Catholic advocates praise Biden administrative actions to combat child migrant labor exploitation

A brown-skinned child with short hair has their back to the camera and a payphone to their ear

A migrant child from Venezuela plays with a pay phone in front of a shelter in El Paso, Texas, Sept. 1, 2022. (CNS photo/Jose Luis Gonzalez, Reuters)

The Biden administration recently announced it would take new actions aimed at preventing the labor exploitation of migrant children released from U.S. custody, saying there has been an increase in such exploitation.

The departments of Labor and Health and Human Services said they would audit the vetting process of adults who sponsor migrant children out of government custody, and increase their efforts to investigate and prosecute cases of child exploitation.

The Labor Department said it has seen a 69% increase in children being employed illegally by companies in the U.S. since 2018. In the last fiscal year, the department said it investigated and found 835 companies had illegally employed more than 3,800 children.

"Every child in this country, regardless of their circumstance, deserves protection and care as we would expect for our own child," HHS Secretary Xavier Becerra said in a statement.

"At Health and Human Services, we will continue to do our part to protect the safety and well-being of unaccompanied children by providing them appropriate care while they are in our custody; placing them in the custody of parents, relatives, and other appropriate sponsors after vetting; and conducting post-release services including safety and wellbeing calls," Becerra said. "Everyone from employers to local law enforcement and civic leaders must do their part to protect children."

Becerra has been under fire after The New York Times reported that he urged staff to move migrant children through the shelter system more quickly, likening the process to "an assembly line."

"If Henry Ford had seen this in his plants, he would have never become famous and rich. This is not the way you do an assembly line," Becerra said at a 2022 staff meeting, according to a recording obtained by the Times.
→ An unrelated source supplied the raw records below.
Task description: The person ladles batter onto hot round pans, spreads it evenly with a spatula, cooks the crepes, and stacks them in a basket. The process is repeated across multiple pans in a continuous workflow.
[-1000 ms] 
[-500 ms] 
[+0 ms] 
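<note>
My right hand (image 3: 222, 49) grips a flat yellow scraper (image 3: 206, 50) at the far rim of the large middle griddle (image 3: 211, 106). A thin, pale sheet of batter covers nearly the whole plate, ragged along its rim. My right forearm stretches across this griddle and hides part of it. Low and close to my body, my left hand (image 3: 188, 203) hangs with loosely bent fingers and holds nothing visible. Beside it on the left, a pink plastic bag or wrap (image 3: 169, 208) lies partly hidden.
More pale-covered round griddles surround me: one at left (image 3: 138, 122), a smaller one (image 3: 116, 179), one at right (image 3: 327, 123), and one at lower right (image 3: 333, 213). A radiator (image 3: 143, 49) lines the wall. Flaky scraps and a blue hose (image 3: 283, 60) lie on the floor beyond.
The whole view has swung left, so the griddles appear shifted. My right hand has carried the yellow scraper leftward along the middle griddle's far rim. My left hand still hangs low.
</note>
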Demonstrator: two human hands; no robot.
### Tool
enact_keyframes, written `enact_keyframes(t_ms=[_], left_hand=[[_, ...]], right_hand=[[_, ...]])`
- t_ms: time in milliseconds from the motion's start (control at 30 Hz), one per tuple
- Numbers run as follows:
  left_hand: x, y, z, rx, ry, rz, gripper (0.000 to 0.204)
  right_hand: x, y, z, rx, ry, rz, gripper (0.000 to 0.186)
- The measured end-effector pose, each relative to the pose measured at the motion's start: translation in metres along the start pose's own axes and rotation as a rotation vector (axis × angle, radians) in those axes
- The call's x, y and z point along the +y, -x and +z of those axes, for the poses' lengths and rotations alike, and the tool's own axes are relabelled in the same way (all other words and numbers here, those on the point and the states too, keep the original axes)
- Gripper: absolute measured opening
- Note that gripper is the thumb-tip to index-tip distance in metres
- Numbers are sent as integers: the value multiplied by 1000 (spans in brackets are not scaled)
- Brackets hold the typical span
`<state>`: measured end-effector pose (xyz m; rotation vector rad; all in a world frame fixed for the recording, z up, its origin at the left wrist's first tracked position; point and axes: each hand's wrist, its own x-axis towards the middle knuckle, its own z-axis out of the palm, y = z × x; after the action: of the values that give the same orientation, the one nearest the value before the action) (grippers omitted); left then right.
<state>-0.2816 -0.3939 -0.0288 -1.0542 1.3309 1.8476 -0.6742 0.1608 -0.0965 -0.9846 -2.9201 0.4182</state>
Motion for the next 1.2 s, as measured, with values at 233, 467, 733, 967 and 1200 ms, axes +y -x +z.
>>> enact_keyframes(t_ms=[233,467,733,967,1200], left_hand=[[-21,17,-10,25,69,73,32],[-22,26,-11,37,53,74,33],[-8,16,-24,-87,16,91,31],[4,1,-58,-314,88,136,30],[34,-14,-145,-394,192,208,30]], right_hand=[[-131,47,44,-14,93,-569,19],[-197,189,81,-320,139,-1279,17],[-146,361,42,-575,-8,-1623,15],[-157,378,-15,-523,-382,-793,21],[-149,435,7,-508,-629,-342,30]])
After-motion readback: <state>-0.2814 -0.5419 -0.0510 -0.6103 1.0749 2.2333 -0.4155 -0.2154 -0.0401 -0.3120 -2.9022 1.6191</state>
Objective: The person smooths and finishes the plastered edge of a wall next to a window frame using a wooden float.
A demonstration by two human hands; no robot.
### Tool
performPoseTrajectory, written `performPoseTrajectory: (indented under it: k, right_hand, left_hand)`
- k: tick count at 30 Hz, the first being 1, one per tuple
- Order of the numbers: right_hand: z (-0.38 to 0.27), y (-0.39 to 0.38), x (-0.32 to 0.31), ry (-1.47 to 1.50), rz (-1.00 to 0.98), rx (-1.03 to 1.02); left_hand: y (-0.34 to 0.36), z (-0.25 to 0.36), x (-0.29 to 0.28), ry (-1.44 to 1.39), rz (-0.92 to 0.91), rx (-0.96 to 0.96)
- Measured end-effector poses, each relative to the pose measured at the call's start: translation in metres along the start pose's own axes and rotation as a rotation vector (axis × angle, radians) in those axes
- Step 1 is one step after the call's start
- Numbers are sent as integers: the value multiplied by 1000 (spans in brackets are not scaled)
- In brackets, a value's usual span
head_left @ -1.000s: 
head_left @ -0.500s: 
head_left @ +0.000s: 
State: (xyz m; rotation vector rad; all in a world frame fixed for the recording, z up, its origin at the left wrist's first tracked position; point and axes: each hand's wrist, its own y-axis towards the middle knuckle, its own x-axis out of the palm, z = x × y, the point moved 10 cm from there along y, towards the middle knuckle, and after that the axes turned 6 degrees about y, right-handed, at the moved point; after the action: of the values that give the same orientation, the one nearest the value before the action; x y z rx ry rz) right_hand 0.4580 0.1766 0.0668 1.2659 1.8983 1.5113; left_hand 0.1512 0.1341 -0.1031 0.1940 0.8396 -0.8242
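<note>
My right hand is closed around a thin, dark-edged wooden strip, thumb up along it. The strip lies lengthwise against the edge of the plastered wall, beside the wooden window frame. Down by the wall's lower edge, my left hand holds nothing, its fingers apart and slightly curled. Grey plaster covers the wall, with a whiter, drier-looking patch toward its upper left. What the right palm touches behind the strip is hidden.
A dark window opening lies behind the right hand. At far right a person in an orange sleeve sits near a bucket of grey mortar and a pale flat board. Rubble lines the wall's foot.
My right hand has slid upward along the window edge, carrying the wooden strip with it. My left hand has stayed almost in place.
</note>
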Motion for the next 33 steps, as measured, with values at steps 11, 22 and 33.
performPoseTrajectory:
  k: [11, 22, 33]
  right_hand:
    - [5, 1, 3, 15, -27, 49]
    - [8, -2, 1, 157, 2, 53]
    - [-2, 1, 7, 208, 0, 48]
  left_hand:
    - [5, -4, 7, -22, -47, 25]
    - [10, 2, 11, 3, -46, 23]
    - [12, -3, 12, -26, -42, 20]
Labor Secretary Marty Walsh said in a statement that "We see every day the scourge of child labor in this country, and we have a legal and a moral obligation to take every step in our power to prevent it."

"Too often, companies look the other way and claim that their staffing agency, or their subcontractor or supplier is responsible. Everyone has a responsibility here," Walsh said. "This is not a 19th-century problem -- this is a today problem," Walsh said. "We need Congress to come to the table, we need states to come to the table. This is a problem that will take all of us to stop."

Walsh leaves his post in March. Biden announced the nomination of Julie Su, deputy labor secretary, to replace Walsh, but she must first be confirmed by the U.S. Senate before officially taking the role.

Dylan Corbett, executive director of the Hope Border Institute, told OSV News that the labor exploitation of child migrants is "part of what it means to live in the shadows in the United States."

"When you have a population that's pushed to the margins and pushed into the shadows, you know, there's naturally going to be exploitation," Corbett said. "And I think this is one symptom -- it's a particularly grave symptom."

"It's good to see that we're taking some positive steps, but this is part of a broader issue," he said.

The steps the Biden administration intends to take to prevent the labor exploitation of child migrants are good, Corbett said, while noting "the Biden administration's record on immigration is very mixed."

He referenced the Biden administration's most restrictive border control measure to date, a plan to issue a temporary rule blocking asylum-seekers who cross the border without authorization or who do not first apply for protections in other nations before coming to the U.S. That plan was condemned by Catholic immigration advocates.

"Among the reasons that employers are looking the other way and hiring migrant children are ongoing labor shortages in the service sector, food preparation industry, and construction industry," Julia Young, a historian of migration, Mexico and Latin America, and Catholicism at The Catholic University of America in Washington, told OSV News.

"Another reason is that migrant children who come to the United States are often particularly vulnerable and desperate, and sometimes feel pressure to work and support their families here or back home," Young said.

Young said the vulnerabilities facing migrant children at the border are "almost too many to count."

"Many are deeply traumatized when they get here," Young said. Physical and sexual assault, language barriers, and the lack of an understanding of their rights once they arrive are just some of the obstacles they face, Young said, "leaving them prime targets for exploitation by all kinds of predatory people."

"So, it is sadly not surprising to find out that many of them are being denied the opportunity for education, protection, and safety," she said, "Instead, they are pushed into dangerous and dead-end jobs here in the U.S."

She added that "migrant child labor -- and child labor in general -- is not new."

"It has a long history in the U.S., from enslaved children before Emancipation to the 19th-century immigrant children who worked in factories to Mexican farmworker children working in the fields throughout the 20th century," she said. "While child labor was much more widely accepted in the past, it has never gone away."

Young added that it is "great that the Biden administration is taking new steps to crack down on employers who illegally employ migrant children, and I hope that will help kids who are being exploited now."

A similar phenomenon happened in the early 20th century, Young said, "when media attention to the topic of child labor helped bring about modern child labor laws."